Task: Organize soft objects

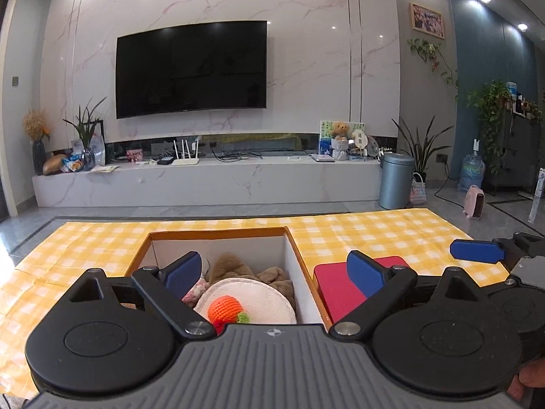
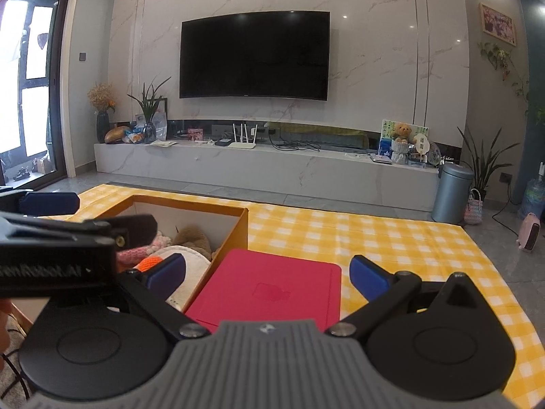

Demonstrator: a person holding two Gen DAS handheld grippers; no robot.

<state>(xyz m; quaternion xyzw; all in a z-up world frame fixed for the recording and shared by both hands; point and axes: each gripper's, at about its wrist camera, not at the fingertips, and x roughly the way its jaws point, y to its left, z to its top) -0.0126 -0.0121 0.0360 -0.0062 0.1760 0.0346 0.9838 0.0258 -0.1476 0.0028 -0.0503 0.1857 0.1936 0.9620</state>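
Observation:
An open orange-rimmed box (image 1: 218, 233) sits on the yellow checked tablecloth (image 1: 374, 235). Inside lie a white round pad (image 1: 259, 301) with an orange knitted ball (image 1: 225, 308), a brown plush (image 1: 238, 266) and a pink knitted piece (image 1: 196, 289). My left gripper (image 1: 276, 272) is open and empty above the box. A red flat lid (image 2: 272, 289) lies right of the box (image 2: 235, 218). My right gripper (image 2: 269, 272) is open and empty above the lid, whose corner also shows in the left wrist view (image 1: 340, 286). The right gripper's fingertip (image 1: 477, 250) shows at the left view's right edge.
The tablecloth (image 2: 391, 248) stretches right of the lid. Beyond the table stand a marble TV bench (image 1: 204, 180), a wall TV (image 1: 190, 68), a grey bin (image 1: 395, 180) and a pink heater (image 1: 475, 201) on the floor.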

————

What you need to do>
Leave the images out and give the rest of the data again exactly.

Your solution>
Task: Organize soft objects


Demonstrator: a person holding two Gen DAS handheld grippers; no robot.

<state>(xyz m; quaternion xyzw; all in a z-up world frame fixed for the recording and shared by both hands; point and axes: each gripper's, at about its wrist camera, not at the fingertips, and x roughly the way its jaws point, y to its left, z to its top) -0.0126 -0.0121 0.0360 -0.0062 0.1760 0.0346 0.9838 0.0258 -0.1476 0.0028 -0.0503 0.1857 0.1936 0.9620</state>
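Observation:
An open orange-rimmed box (image 1: 218, 233) sits on the yellow checked tablecloth (image 1: 374, 235). Inside lie a white round pad (image 1: 259, 301) with an orange knitted ball (image 1: 225, 308), a brown plush (image 1: 238, 266) and a pink knitted piece (image 1: 196, 289). My left gripper (image 1: 276, 272) is open and empty above the box. A red flat lid (image 2: 272, 289) lies right of the box (image 2: 235, 218). My right gripper (image 2: 269, 272) is open and empty above the lid, whose corner also shows in the left wrist view (image 1: 340, 286). The right gripper's fingertip (image 1: 477, 250) shows at the left view's right edge.
The tablecloth (image 2: 391, 248) stretches right of the lid. Beyond the table stand a marble TV bench (image 1: 204, 180), a wall TV (image 1: 190, 68), a grey bin (image 1: 395, 180) and a pink heater (image 1: 475, 201) on the floor.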

The exercise asks for nothing further.